Marijuán y yo volvimos a mirarnos y nos volvimos a reír, lo cual, advertido por Santorcaz, fue causa de que este nos sacudiera un par de latigazos, que a ser repetidos, nos habrían obligado a defendernos, haciendo allí mismo un segundo Austerlitz. Más bien estábamos para burlas que para veras, y Marijuán especialmente, no dejaba pasar coyuntura alguna en que pudiera zaherir a nuestro compañero; así es, que habiendo acertado a encontrar un rebaño de ovejas y cabras, dijo el aragonés:

– Apartémonos aquí junto al charco para ver de derrotar a estos austriacos y rusiacos, que vienen mandados por el tío Parranclof, emperador del Zurrón y rey de los guarros, y subamos a la loma de la Panza para quitarles la artillería y hacerles meter en el castillo.

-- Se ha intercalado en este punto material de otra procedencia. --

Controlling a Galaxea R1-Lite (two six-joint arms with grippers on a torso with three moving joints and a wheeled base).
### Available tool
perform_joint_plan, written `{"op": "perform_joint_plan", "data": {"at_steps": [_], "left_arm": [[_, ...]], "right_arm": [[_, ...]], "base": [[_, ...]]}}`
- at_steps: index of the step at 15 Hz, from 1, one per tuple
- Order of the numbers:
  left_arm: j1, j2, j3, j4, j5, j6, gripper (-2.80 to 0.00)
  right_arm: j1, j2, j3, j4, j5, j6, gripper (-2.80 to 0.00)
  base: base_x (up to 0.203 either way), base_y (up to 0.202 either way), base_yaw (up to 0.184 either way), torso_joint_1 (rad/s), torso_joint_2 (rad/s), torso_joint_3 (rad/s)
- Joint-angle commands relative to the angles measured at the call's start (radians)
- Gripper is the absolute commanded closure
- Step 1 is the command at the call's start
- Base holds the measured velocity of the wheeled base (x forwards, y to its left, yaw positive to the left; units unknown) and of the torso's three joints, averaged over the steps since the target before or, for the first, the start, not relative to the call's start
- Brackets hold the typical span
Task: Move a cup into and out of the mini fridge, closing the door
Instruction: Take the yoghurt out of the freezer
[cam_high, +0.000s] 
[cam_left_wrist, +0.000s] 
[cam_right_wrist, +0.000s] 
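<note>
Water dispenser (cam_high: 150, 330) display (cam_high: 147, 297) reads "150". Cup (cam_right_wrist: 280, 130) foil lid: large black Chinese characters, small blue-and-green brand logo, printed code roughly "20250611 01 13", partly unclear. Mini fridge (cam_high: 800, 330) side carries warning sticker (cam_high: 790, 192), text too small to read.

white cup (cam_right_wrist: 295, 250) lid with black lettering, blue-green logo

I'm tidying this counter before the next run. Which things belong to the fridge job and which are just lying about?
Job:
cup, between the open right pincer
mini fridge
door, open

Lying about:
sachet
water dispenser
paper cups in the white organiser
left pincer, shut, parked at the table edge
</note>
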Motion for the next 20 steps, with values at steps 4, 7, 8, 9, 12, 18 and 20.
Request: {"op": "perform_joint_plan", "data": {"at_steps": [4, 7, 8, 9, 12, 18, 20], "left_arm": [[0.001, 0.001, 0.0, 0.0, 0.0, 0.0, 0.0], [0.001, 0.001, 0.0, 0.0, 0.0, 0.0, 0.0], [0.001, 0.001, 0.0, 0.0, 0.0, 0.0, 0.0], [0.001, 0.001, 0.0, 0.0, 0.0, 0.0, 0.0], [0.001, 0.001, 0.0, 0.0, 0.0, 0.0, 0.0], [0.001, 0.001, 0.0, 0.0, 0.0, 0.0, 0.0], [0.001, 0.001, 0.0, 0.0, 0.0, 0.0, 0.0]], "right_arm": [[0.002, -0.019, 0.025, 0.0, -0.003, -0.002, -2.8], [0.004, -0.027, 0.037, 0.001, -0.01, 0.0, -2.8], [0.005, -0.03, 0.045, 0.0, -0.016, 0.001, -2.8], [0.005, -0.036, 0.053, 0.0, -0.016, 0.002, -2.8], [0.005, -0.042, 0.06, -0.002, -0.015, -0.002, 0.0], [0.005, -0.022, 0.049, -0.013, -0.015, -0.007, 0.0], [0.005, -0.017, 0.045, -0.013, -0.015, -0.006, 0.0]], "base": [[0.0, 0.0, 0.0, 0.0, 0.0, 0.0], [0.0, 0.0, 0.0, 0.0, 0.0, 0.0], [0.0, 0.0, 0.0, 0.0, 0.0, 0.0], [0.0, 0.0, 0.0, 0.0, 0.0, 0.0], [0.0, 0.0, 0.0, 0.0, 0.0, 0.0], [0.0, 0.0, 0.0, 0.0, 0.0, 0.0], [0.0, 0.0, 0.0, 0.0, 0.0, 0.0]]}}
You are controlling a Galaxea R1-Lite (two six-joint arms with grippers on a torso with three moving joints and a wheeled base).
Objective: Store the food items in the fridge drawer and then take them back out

Yo en tanto, acordándome de D. Quijote, contemplaba el cielo, en cuyo sombrío fondo las pardas y desgarradas nubes, tan pronto negras como radiantes de luz, dibujaban mil figuras de colosal tamaño y con esa expresión que sin dejar de ser cercana a la caricatura, tiene no sé qué sello de solemne y pavorosa grandeza. Fuera por efecto de lo que acababa de oír, fuera simplemente que mi fantasía se hallase por sí dispuesta a la alucinación que siempre produce un bello espectáculo en la solitaria y muda noche, lo cierto es que vi en aquellas irregulares manchas del cielo veloces escuadrones que corrían de Norte a Sur; y en su revuelta masa las cabezas de los caballos y sus poderosos pechos, pasando unos delante de otros, ya blancos, ya negros, como disputándose el mayor avance en la carrera. Las recortaduras, varias hasta lo infinito, de las nubes, hacían visajes de distintas formas, de colosales sombreros o morriones con plumas, penachos, bandas, picos, testuces, colas, crines, garzotas; aquí y allí se alzaban manos con sables y fusiles, banderas con águilas, picas, lanzas, que corrían sin cesar; y al fin, en medio de toda esa barahúnda, se me figuró que todas aquellas formas se deshacían, y que las nubes se conglomeraban para formar un inmenso sombrero apuntado de dos candiles, bajo el cual los difuminados resplandores de la luna como que bosquejaban una cara redonda y hundida entre las altas solapas, desde las cuales se extendía un largo brazo negro, señalando con insistente fijeza el horizonte.

Yo contemplaba esto, preguntándome si la terrible imagen estaba realmente ante mis ojos, o dentro de ellos, cuando Santorcaz exclamó de improviso:

– Miradle, miradle allí. ¿Le veis? ¡Estúpidos!, ¡y queréis luchar con este rayo de la guerra, con este enviado de Dios que viene a transformar a los pueblos!

– Sí, allí lo veo – exclamó Marijuán, riendo a carcajadas. – Es D. Quijote de la Mancha que viene en su caballo, y seguido de Sancho Panza. Déjenlo venir, que ahora le aguarda la gran paliza.

Las nubes se movieron, y todo se tornó en caricatura.